Kami Package Detection

Other

A free skill by Kami SmartHome. Continuously monitors RTSP camera streams for packages, parcels, and bags using YOLO-World ONNX. Smart deduplication only triggers alerts when a genuinely new or moved package appears.

Install

openclaw skills install kami-package-detection

Kami Package Detection

Continuously monitors your camera and sends instant notifications when a new package arrives.

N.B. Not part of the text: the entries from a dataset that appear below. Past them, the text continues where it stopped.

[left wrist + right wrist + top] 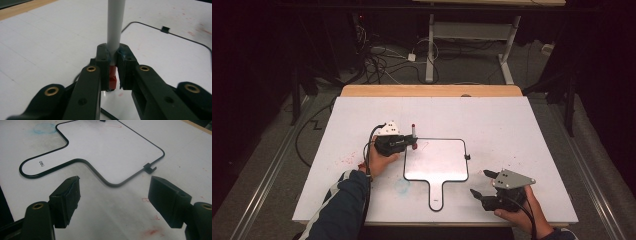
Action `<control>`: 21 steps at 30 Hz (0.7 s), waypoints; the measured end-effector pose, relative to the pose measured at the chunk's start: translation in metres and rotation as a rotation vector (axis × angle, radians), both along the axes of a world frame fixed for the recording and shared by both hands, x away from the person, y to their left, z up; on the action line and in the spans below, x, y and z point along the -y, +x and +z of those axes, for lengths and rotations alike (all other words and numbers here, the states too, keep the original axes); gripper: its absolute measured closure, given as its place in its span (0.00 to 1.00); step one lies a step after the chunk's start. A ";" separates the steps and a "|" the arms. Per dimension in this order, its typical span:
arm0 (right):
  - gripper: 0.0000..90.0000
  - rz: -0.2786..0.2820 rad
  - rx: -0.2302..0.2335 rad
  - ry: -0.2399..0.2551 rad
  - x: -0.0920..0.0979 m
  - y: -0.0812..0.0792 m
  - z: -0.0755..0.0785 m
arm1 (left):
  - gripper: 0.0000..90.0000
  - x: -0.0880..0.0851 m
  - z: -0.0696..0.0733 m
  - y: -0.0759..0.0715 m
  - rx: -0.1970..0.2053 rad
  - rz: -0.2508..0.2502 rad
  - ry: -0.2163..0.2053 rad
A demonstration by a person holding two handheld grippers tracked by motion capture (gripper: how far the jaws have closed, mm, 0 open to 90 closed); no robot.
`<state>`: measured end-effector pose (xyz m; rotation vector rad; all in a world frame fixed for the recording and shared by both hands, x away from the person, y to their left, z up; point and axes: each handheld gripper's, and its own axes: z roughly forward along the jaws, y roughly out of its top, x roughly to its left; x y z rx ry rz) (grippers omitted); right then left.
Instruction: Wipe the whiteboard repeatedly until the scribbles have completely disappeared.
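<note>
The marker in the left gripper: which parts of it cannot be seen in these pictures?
- Marker tip: in the left gripper view, hidden behind the left gripper, whose jaws are shut on it.
- Upper end: cut off by the top edge of that view.
- High view: marker too small to read any label.

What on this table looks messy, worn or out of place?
The table is stained: red smears left of the whiteboard and near its clip, plus a blue smudge beside its handle. Otherwise, nothing is askew; the marker stands upright in the left gripper.
</note>
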<state>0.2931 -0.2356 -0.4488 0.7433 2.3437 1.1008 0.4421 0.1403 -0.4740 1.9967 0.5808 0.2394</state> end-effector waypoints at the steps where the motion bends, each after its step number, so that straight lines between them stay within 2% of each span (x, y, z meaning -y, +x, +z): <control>1: 0.30 0.000 0.001 0.002 0.000 0.000 0.000 | 0.87 -0.001 0.000 -0.004 0.004 -0.012 0.002; 7: 0.30 0.006 0.002 0.000 -0.002 -0.001 0.001 | 0.87 -0.001 0.001 -0.023 0.004 -0.056 0.010; 10: 0.30 0.011 0.002 -0.004 -0.002 -0.001 0.001 | 0.87 0.003 0.000 -0.031 0.003 -0.090 0.009; 14: 0.30 0.014 0.000 -0.005 -0.003 0.000 0.001 | 0.87 0.011 0.001 -0.035 0.021 -0.116 0.023; 17: 0.30 0.017 0.000 -0.004 -0.003 -0.001 0.001 | 0.87 0.013 0.002 -0.031 0.035 -0.108 0.032; 18: 0.30 0.016 -0.002 -0.001 -0.003 -0.001 0.000 | 0.87 0.014 0.002 -0.028 0.048 -0.098 0.042; 21: 0.30 0.017 -0.004 -0.002 -0.004 0.000 0.000 | 0.87 0.018 0.002 -0.014 0.047 -0.078 0.040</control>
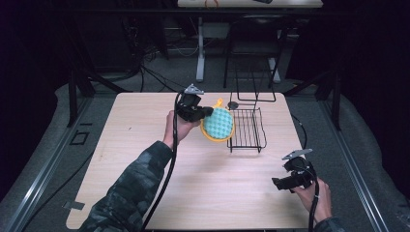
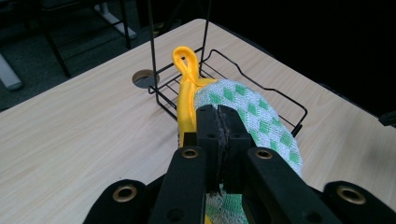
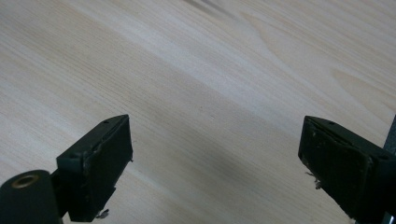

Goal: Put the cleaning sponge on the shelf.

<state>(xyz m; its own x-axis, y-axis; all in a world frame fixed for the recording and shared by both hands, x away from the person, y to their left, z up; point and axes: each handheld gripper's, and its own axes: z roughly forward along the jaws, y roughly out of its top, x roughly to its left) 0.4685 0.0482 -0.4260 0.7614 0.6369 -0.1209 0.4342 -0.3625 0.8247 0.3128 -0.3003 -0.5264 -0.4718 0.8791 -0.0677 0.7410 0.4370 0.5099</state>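
While our left gripper (image 1: 205, 112) jaws clamp the pot holder (image 1: 217, 123) mid-frame, we carry it level over the wire rack (image 1: 247, 128); right gripper (image 1: 279, 183) jaws gape empty.

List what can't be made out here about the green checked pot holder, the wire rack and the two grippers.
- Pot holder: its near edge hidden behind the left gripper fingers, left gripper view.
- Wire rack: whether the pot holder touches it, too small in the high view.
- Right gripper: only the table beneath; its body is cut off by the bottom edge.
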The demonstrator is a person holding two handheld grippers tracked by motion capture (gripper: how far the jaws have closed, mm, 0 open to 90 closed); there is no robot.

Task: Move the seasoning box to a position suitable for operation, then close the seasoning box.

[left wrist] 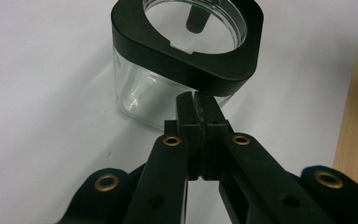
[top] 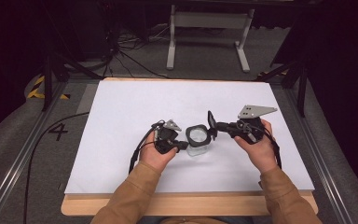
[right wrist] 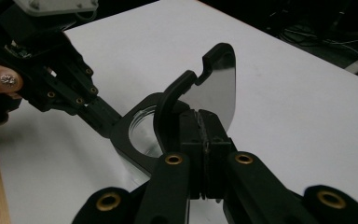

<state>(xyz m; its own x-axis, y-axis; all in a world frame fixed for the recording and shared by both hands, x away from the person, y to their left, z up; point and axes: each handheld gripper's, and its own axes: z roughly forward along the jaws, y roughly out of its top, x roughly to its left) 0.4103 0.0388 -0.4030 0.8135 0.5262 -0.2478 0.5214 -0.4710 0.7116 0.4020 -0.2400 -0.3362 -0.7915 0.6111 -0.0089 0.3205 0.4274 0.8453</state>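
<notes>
While I look down from the high view, the glass jar (top: 198, 142) sits mid-table between my grippers, the left gripper (top: 182, 145) at its near-left rim, the right gripper (top: 213, 126) just right. In the left gripper view, my jaws are pressed together at the black collar (left wrist: 186, 60), seemingly pinching its edge. In the right gripper view, my jaws clamp the hinged lid (right wrist: 205, 91), standing upright over the jar's far side.
</notes>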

Continuously monitors RTSP camera streams for packages, parcels, backpacks, and suitcases. People and handbags are recognized by the model but suppressed at the alert layer to cut down on false alarms. When a new package is detected (position/size significantly different from the last alert), sends push notifications. Static frames are automatically skipped to save compute.

Features

📦 Continuous package & parcel monitoring (not one-shot)
🔔 Push notifications via Feishu / Telegram / Discord
🧠 Smart deduplication — only alerts for new or moved packages (IoU + area change), with a 24-hour tracking window to silence repeated alerts on the same parcel
⚡ Static frame filtering — skips inference when camera scene is unchanged
📷 Multi-camera support with independent background processes
🧳 Suitcase / backpack recognition
🏠 Doorstep & reception monitoring

Scenarios

Doorstep delivery waiting
Office reception package management
Warehouse cargo monitoring
Temporary item watch

Installation

bash setup.sh

Creates .venv/ and installs onnxruntime, opencv-python-headless, numpy, requests. Idempotent.

Prerequisites

python3 and python3-venv installed
RTSP camera(s) online and reachable
Internet access on first run (to download yolov8s-worldv2.pt if not bundled)

Model

The yolov8s-worldv2.onnx model file is auto-prepared by setup.sh using a download-first, export-fallback strategy:

If yolov8s-worldv2.onnx is already present → reused as-is.
Otherwise, setup.sh downloads the pre-built archive kami-package-detection.zip from https://publicfiles.xiaoyi.com/kami-package-detection.zip and extracts yolov8s-worldv2.onnx out of it (fast path, no extra dependencies).
If the download or extraction fails (offline / mirror unreachable), setup.sh falls back to installing ultralytics into the venv (one-time, ~500 MB with torch) and runs export_model.py, which loads yolov8s-worldv2.pt (auto-downloaded by Ultralytics if absent), injects the custom vocabulary via set_classes(), and exports to ONNX with imgsz=320.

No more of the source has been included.